The Best Australian Science Writing 2014 Read online

Page 19


  True, it is possible that these shared pet addictions, although practically universal, were culturally driven. But how then to explain Geronimo’s pet cat? The elderly Apache warrior adopted and doted on a tabby while imprisoned by the US government at Fort Sill. Yet Geronimo was born into a culture famous for encouraging its children to torture animals. What could have softened the grizzled old fighter’s heart if not an instinctual human propensity to love pets, released when those cultural constraints were lifted?

  If there is a universal human instinct to love pets, however, it must have arisen early in our evolution, certainly before our dispersal from Africa. What evidence is there that it did? DNA analysis using molecular clocks is not much help, giving dates that vary from 100 000 to 24 000 years before the present. The archaeological record, too, is unfortunately of little help.

  I’m going out on a limb here, however, to say that I think there were such pets. Here’s why.

  The intuition first hit me while trudging up a small sand dune in the broiling heat of the Pilbara desert. I’d been walking all day with a Mardu elder man, Djalego, looking for Aboriginal archaeology. We came across a dingo mother’s den instead, dug into the sand in a tangle of mulga roots.
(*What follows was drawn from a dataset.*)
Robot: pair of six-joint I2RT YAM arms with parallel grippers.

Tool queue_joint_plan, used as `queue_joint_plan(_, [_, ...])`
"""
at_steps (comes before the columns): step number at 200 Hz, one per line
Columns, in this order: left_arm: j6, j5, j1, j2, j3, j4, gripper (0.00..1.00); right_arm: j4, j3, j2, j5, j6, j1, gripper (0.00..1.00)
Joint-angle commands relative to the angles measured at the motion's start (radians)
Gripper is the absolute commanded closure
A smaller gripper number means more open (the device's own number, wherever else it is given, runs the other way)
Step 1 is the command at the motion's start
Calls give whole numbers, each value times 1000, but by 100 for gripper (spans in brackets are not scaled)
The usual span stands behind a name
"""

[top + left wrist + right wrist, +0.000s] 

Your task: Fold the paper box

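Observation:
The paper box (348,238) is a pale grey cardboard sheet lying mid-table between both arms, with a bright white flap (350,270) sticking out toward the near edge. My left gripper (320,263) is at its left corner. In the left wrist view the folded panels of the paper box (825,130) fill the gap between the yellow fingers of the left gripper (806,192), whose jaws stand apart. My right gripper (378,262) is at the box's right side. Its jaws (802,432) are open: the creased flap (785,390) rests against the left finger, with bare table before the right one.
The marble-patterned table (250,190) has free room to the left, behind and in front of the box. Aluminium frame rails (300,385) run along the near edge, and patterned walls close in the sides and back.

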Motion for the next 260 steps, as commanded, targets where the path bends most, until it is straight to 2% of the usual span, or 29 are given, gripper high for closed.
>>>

  ‘Tingku [dingo] bitch move ’em pups last night time,’ Djalego announced, surveying the tracks at the den mouth. He flashed me a wide grin. ‘Lucky for her – I take ’em back for kids if I find ’em.’ He would, I knew, have been as good as his word. Djalego’s community at Jigalong is thronged with mobs of halfloved, half-feral mutts ranging from chihuahua to dingo and anything in between. Tribal peoples everywhere have always had such encounters – British explorer Samuel Hearne, for example, reported in the 18th century that Inuit hunters would often dig into wolf burrows simply to play with the cubs, sometimes even painting their faces with ochre and vermillion, before either returning them or taking them back to camp.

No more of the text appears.